ハルヒによろしく

フリオ

第1話 よろしく①

 「Vtuberになることにしたわ」


 中学三年生の一学期。六月。安芸帆立あきほたては関係者(安芸の母親、オレ、知らない女性)をオレの実家のカフェに集め、座ったままポツリと言った。テーブルには模試の結果が書かれたプリントと、お茶が置いてあった。四つ用意されたどのお茶にも茶柱は立っていなかった。安芸なりに緊張していたのか、喉が渇くのだろう、お茶を飲み干すのは誰よりも早かった。
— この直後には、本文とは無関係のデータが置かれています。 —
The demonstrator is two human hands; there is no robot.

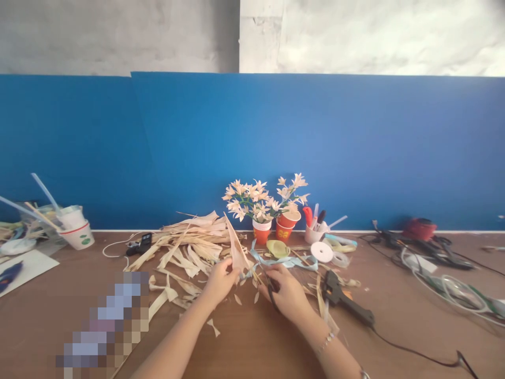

 安芸はざんぐりと切られた黒髪が似合う美少女だ。メガネをかけたり、かけなかったり。みんなはかけていないときの安芸をよく見るはずだ。メガネをかけるのは家のときだけだから。裸眼の安芸と、メガネの安芸はちょっと印象が違う。メガネの安芸はフワフワとしている。裸眼の安芸はリーダー気質だった。小学校の登校班では四年生から班長を務めていた。五年生も六年生も、ウチの地区にはいなかった。安芸よりも背の低い子たちが、安芸の背中に導かれるように付いていく。横断歩道を渡るときの蛍光色の旗が安芸のお気に入りの武器だった。

 付いて行きたくなるような安芸の背中を眺めながら、低学年の子供たちを挟むように集団の一番後ろを歩いていたのがオレだ。彼女の背中は小学校の六年間で見慣れてしまった。中学生になると、並んで歩いて登校するようになったから、それは嬉しかった。そのころには身長も越した。

 オレはエンターテイメントをこよなく愛する凡人、川崎 ハルヒロである。安芸とは幼馴染だった。カフェの隣にある高級マンションの一室に、安芸一家は暮らしていた。


「三人を集めたのには、それぞれ別々の理由があるのよ。恩田さんには宣戦布告、ママには報告、ハルヒロはわたしが頑張っているところを見ていてねって言うため。ちゃんと見てなさい。よろしく」


 安芸はさっそくユーチューブチャンネルを立ち上げた。Vtuberになるまえの下積みの機関として、最初は、小説をショート動画で解説する活動を始めた。安芸ママが出版社に勤めていることもあり、安芸の自宅にはたくさんの本があった。安芸自身も本が好きで、読み終わってはオレにオススメしていた。その経験を活かして動画を作っていた。

 動画は「冒頭に惹句を一言」「あらすじを20秒」「引きの言葉を一言」「作者とタイトル」という構成になっていた。撮影はオレの家で行っていた。使っていない部屋があったので、そこを防音に加工したから迷惑ではなかった。オレの両親も安芸の活動を快く応援していた。脱サラをしてカフェを始めた両親だから、安芸の挑戦に共感していた。毎日投稿を基本として、数日が経過すると一万回再生を越えるような動画が出てきた。数百人のチャンネル登録者を手に入れる頃に、Vtuberとしてのアバターを手に入れていた。

 アバターはハツラツなギャルという雰囲気だった。安芸の性格に良く似合っていると思う。安芸は『乙骨抹茶乙おつこつまっちゃおつ』という名前で活動を開始した。小説系Vtuberというタグを用いていたので、そっちの方向で活動をするのだろう。初配信は生放送で行った。もちろん、場所はオレの家の一室だった。